◆ Instructions to follow:
I would like every line of the records below that contains the word "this" copied.
------------------------------
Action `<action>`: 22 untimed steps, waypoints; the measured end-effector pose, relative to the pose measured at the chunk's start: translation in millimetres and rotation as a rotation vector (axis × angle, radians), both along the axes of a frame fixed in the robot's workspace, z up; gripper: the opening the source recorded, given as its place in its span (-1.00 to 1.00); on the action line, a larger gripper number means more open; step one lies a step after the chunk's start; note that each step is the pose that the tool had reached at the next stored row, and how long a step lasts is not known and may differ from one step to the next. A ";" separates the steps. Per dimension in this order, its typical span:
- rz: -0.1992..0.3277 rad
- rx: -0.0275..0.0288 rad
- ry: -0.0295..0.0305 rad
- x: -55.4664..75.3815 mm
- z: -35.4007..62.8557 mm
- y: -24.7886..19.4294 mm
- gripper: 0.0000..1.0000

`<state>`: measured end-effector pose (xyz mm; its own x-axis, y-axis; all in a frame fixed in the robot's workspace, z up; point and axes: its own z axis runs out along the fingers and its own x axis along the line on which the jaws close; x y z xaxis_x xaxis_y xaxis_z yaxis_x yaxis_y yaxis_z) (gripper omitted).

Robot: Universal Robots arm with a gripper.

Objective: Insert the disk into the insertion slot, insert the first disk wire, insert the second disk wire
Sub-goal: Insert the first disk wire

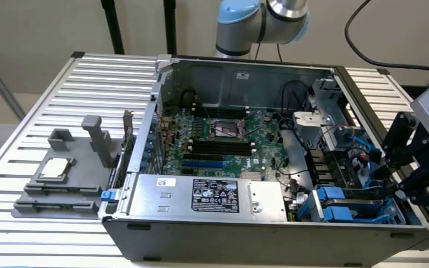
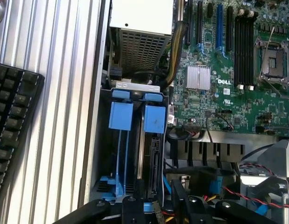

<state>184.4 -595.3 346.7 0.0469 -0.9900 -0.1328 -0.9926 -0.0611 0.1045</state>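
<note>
—Exterior view first: what do we see there?
—We see an open computer case lying on a ribbed metal table. The black gripper hangs at the exterior view's right, over the corner of the case where the blue parts of the insertion slot are. The grey power supply lies along the wall nearest the camera, and the motherboard is in the middle.
—And on the table beside the case?
—A grey holder with a small square chip on it, at the exterior view's left, well apart from the gripper.
—Now the wrist view. Where is the disk?
—We find the disk standing on its edge inside the insertion slot, between the blue rails, with its connector side turned to the camera. Its blue tab points toward the power supply.
—Do we see a wire in the connector?
—We cannot tell; some wires lie near the end of the disk, but the gripper's dark fingers cover that part.
—How is the claw?
—The gripper is spread wide, one finger on each side of the disk's end, and we see nothing held between them. Whether a finger touches the disk, we cannot tell. A black keyboard lies on the table outside the case wall.
</note>
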 end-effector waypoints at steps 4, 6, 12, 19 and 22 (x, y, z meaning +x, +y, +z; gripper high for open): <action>0.014 0.0039 0.0000 1.6 -1.3 -0.1 -0.26; 0.030 0.0076 0.0000 1.9 -1.6 -0.1 -0.26; 0.077 0.0220 -0.0008 3.4 -2.1 -0.1 -0.26; 0.112 0.0462 -0.0105 4.3 -3.5 -0.1 -0.26; 0.126 0.0562 -0.0145 4.5 -4.7 -0.1 -0.30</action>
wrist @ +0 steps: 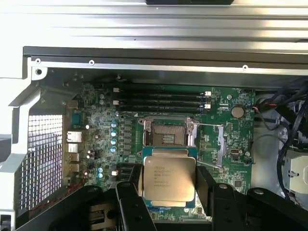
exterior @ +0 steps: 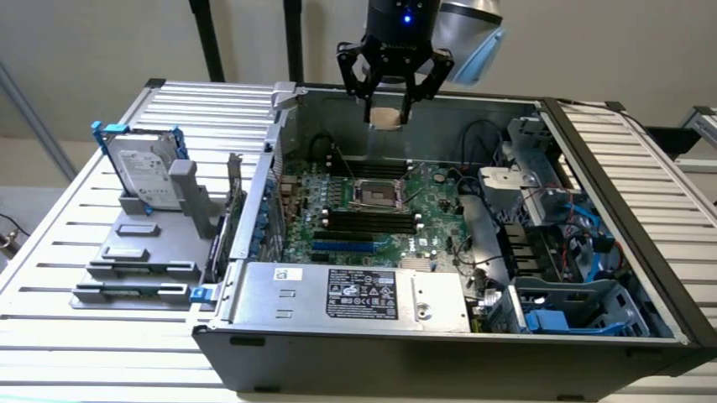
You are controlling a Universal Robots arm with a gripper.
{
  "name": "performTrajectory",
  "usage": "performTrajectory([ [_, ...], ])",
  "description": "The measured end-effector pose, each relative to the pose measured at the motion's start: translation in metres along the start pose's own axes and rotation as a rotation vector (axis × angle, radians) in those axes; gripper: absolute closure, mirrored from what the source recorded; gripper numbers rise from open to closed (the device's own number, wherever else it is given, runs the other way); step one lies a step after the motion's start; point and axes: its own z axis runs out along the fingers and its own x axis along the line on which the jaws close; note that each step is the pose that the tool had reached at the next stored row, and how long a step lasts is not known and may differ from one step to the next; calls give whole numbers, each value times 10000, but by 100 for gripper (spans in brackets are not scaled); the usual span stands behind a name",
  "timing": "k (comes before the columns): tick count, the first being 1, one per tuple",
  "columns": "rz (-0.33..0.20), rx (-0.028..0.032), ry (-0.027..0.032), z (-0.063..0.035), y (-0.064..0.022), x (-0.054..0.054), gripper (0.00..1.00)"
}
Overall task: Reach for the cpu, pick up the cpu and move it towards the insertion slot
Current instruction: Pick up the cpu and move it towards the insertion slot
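Overhead, cpu above motherboard

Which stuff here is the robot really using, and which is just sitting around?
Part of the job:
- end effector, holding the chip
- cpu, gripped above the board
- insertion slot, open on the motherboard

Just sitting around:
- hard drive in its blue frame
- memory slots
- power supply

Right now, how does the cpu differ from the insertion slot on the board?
The cpu is held between the gripper fingers above the case; the insertion slot sits fixed on the motherboard. The cpu has a solid silvery top with printed text; the insertion slot is a shiny metal frame around a dark centre. In the exterior view the cpu hangs well above the slot. Both are square.
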Motion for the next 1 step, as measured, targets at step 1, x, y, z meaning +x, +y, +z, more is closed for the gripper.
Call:
performTrajectory([
  [1, 0, 0, 0, 0, 0, 0, 46],
])
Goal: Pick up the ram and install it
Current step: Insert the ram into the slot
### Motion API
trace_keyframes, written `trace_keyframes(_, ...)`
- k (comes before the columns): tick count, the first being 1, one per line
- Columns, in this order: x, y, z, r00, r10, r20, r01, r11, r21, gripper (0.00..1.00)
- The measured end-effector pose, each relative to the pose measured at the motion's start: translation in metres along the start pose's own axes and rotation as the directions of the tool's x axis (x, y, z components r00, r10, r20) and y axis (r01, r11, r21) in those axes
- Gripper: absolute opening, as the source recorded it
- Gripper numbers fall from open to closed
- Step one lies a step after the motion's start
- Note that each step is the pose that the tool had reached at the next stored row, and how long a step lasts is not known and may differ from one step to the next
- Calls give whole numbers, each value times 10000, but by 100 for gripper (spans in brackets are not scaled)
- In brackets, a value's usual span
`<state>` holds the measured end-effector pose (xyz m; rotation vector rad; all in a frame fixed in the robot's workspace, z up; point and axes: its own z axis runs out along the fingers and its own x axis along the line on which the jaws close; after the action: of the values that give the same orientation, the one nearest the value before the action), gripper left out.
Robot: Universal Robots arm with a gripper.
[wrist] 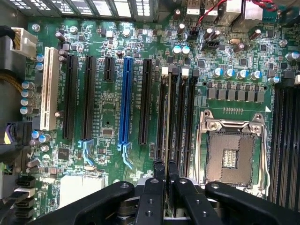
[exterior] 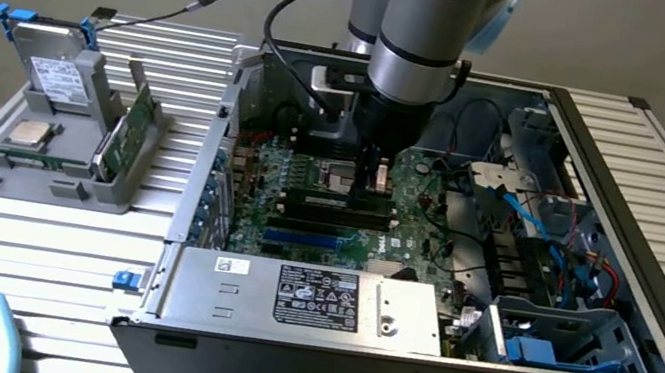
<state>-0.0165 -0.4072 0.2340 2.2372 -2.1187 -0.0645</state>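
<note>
end effector (wrist: 165, 172) pinching ram (wrist: 167, 136) above memory slots (wrist: 182, 117), power-supply label (exterior: 317, 298) unreadable

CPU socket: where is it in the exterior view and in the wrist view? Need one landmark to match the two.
Exterior view: the CPU socket sits near the middle of the motherboard, inside the open case.
Wrist view: the CPU socket lies between two banks of black memory slots, empty, with a metal frame around it.
Shared landmark: the blue expansion slot.

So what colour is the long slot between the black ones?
The slot is bright blue, clearest in the wrist view.
</note>
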Motion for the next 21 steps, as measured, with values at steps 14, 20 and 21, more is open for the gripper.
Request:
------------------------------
◆ Task answer:
Action `<action>`: 22 untimed steps, waypoints; the measured end-effector pose, relative to the pose measured at the chunk's start: translation in millimetres and rotation as a rotation vector (axis × angle, radians), both along the axes of a frame fixed in the robot's workspace, z up; gripper: the opening the source recorded, given as its place in its span (-1.00 to 1.00); on the action line, a larger gripper number means more open; step one lies a step after the chunk's start; note that each step is the pose that the tool had reached at the next stored row, and how long a step lasts is not known and may differ from one step to the next. A ";" separates the steps. Per dimension in this order, its typical span:
- Columns, in this order: x, y, z, r00, r10, r20, r01, r11, r21, gripper (0.00..1.00)

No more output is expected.